▶ [Exercise prompt]: Wherever a line in the data below holds "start", copy that line.

<<<<

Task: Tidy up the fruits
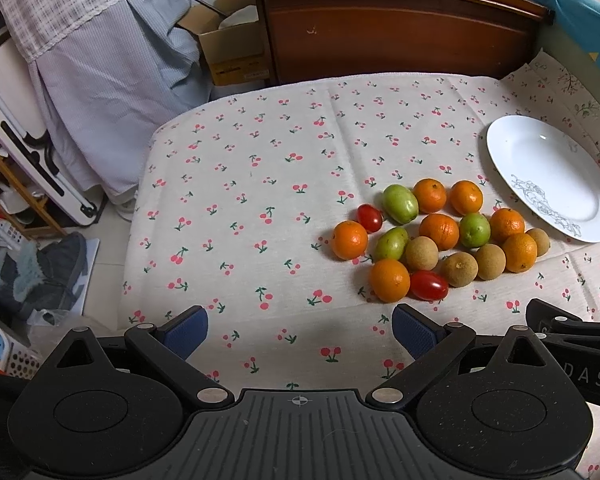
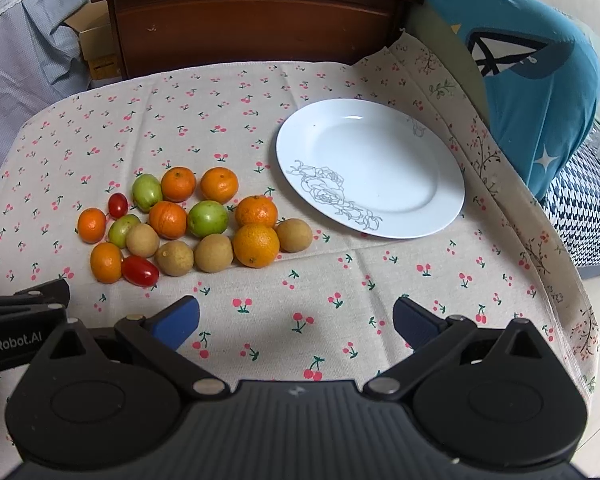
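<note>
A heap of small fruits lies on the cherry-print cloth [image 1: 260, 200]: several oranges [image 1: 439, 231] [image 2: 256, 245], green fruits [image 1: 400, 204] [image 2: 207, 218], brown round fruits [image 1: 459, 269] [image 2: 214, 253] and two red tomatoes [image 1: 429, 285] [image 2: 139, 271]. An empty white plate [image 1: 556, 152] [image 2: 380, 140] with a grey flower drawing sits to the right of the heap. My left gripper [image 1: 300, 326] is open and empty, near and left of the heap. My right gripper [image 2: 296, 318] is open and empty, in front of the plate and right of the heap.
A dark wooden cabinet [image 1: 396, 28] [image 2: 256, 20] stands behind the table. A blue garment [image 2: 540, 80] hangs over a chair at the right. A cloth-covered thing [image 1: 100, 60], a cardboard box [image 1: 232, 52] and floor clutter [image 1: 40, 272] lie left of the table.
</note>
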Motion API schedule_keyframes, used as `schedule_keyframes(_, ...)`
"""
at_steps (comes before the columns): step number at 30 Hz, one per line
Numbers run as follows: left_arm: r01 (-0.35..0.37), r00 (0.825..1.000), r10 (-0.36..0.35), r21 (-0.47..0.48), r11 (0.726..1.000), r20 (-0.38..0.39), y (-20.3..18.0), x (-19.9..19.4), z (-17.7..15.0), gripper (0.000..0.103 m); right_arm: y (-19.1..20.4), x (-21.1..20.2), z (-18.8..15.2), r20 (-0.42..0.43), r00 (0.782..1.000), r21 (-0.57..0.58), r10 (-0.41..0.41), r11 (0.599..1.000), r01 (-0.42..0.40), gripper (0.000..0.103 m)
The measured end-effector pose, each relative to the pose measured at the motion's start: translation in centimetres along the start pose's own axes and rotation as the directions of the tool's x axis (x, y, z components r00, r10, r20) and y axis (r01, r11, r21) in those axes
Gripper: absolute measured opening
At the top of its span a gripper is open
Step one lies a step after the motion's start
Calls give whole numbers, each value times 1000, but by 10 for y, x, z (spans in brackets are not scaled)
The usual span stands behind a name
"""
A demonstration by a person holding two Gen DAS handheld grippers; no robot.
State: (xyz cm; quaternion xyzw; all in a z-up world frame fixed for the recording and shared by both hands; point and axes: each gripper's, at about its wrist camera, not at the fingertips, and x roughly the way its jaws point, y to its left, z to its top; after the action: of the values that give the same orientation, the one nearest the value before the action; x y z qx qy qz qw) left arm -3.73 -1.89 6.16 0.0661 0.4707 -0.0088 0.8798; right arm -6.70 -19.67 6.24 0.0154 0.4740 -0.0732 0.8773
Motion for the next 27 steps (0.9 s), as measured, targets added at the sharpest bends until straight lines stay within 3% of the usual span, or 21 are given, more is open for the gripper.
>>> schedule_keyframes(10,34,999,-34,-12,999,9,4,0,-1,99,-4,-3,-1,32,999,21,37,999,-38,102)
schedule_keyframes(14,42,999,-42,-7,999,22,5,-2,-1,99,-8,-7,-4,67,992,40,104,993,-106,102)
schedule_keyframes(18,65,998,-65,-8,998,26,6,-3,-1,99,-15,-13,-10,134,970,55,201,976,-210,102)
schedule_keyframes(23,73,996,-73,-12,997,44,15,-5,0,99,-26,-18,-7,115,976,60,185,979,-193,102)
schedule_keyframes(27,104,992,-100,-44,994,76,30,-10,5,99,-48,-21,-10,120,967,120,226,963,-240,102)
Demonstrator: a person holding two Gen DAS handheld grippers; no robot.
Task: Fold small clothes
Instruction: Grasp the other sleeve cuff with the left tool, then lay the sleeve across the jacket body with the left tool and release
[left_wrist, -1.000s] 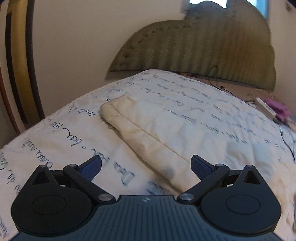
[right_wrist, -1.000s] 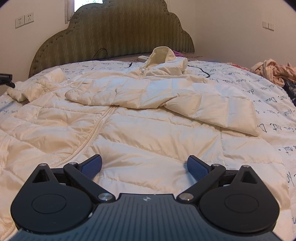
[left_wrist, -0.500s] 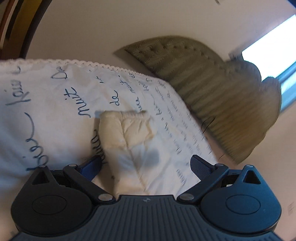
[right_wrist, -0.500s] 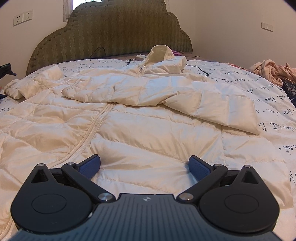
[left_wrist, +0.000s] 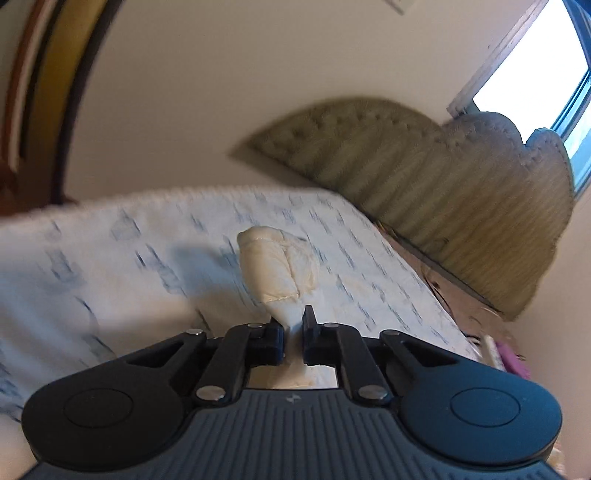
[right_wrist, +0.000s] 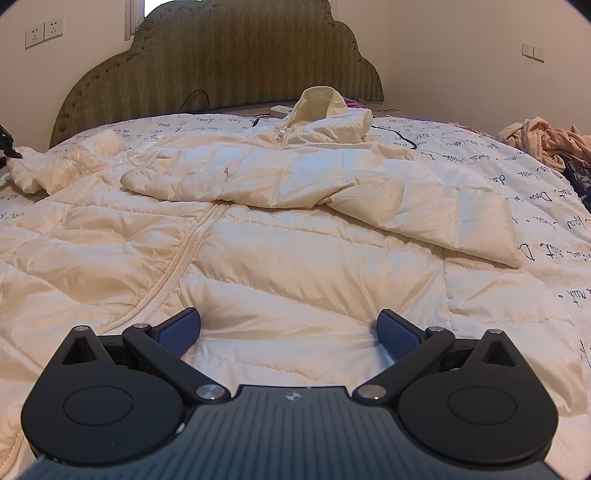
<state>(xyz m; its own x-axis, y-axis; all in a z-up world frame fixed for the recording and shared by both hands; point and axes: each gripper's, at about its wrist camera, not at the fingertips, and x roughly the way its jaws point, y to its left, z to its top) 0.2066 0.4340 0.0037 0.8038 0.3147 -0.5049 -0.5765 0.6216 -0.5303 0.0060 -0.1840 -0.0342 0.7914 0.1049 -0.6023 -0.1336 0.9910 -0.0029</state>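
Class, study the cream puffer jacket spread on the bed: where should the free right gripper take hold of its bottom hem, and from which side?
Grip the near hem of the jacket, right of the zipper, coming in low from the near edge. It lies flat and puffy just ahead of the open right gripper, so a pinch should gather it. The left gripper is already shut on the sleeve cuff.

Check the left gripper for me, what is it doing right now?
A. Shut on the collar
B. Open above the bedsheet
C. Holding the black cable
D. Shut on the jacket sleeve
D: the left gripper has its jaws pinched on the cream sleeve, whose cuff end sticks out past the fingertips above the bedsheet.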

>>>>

▶ [Result of the task]:
The measured end-effector pose, each relative to the pose measured at the motion's start: translation in centimetres along the start pose's own axes and rotation as the directions of the tool's x axis (x, y, z components r00, r10, r20) and y axis (r01, r11, r21) in those axes
Step one lies a step after the motion's start

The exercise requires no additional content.